Who loves the golden mean doth safely want
A cobwebbed cot, and wrongs entailed upon 't;
He richly needs a palace for to breed
Vipers and moths, that on their feeder feed;
The toy that we (too true) a mistress call,
Whose looking-glass and feather weighs up all;
And clothes which larks would play with, in the sun,
That mock him in the night when's course is run.
To rear an edifice by art so high
That envy should not reach it with her eye,
Nay, with a thought come near it -- wouldst thou know
How such a structure should be raised?
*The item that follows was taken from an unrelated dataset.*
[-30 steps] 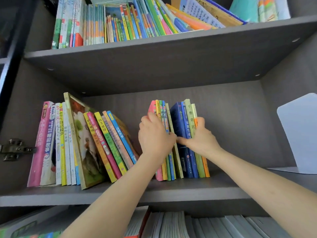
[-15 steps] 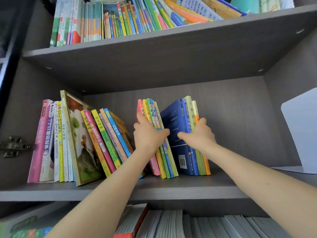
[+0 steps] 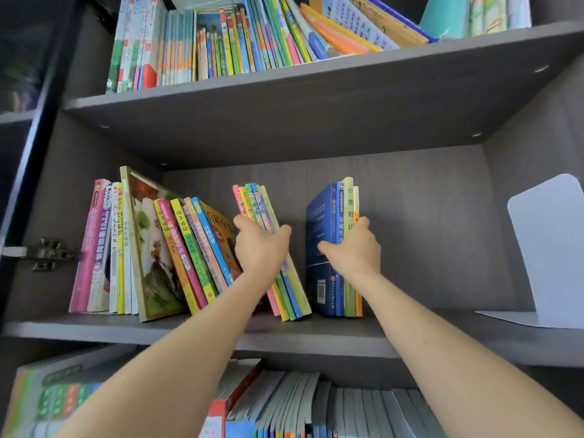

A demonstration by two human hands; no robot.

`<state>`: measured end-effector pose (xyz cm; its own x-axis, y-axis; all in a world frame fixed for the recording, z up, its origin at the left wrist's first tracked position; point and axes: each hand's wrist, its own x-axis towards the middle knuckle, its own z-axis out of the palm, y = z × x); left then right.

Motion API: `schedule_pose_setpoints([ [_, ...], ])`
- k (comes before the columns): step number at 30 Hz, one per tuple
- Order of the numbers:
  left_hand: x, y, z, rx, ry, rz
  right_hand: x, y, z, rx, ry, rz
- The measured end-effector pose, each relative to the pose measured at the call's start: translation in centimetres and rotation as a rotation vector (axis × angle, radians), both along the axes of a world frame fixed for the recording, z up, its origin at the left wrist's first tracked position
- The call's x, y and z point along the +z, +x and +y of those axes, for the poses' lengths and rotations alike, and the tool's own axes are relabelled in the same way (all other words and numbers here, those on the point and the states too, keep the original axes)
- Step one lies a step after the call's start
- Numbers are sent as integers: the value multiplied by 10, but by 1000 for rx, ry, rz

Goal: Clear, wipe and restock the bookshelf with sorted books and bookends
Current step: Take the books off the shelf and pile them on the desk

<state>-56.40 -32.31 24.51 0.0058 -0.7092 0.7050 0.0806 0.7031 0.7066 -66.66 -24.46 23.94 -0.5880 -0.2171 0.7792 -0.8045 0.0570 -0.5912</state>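
On the middle shelf (image 3: 316, 335), my left hand (image 3: 259, 248) grips a bundle of thin colourful books (image 3: 294, 289), which tilts to the left. My right hand (image 3: 357, 251) grips a small upright group of blue and green books (image 3: 331, 216), thumb on the blue cover and fingers round the orange spine. A gap separates the two bundles. Further left, a row of leaning books (image 3: 151, 248) rests against the shelf's left side. A white bookend (image 3: 550, 248) stands at the right end of the shelf.
The shelf above (image 3: 316, 90) is packed with children's books (image 3: 237, 39). Below, more books (image 3: 316, 406) stand spine-up. A metal door hinge (image 3: 47, 254) juts from the left wall. Bare shelf lies between the blue books and the bookend.
The two bundles, touching a second ago, have been pulled apart. My left hand tilted its thin books leftward; my right hand keeps the blue-green group upright.
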Motion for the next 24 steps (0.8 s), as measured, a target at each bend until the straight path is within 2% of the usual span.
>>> schedule_pose_setpoints([
  [5, -3, 68, 20, -49, 58, 150, -7, 28, 37, 30, -198, 1],
  [9, -10, 143, 55, -86, -33, 130, -22, 71, 70, 113, -370, 18],
  [13, -27, 220, 103, -31, -174, 52, -34, 138, 97, 219, -488, 44],
  [18, -58, 325, 155, 116, -301, -148, -76, 256, 118, 389, -418, 155],
  [24, -98, 492, 197, 362, -142, -227, -129, 414, 130, 683, -318, 99],
])
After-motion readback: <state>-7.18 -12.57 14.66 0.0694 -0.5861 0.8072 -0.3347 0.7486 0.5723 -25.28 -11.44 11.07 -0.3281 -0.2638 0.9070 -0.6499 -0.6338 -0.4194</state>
Build low.
The blust'ring wind's invisible rough stroke
More often shakes the stubborn'st, prop'rest oak,
And in proud turrets we behold withal,
'Tis the imperial top declines to fall.
Nor does heaven's lightning strike the humble vales,
But high aspiring mounts batters and scales.
A breast of proof defies all shocks of fate,
Fears in the best, hopes in the worser state;
Heaven forbid that, as of old, Time ever
Flourished in spring so contrary, now never:
That mighty breath which blew foul winter hither
Can eas'ly puff it to a fairer weather.
Why dost despair then, Frank? Aeolus has
A Zephyrus as well as Boreas.
'Tis a false sequel, solecism, gainst those
Precepts by fortune giv'n us, to suppose
That, 'cause it is now ill, 'twill e'er be so;
Apollo doth not always bend his bow,
But oft uncrowned of his beams divine
With his soft harp awakes the sleeping Nine.
In strictest things magnanimous appear,
Greater in hope, howe'er thy fate, than fear:
Draw all your sails in quickly, though no storm
Threaten your ruin with a sad alarm;
For tell me how they differ, tell me pray,
A cloudy tempest, and a too fair day.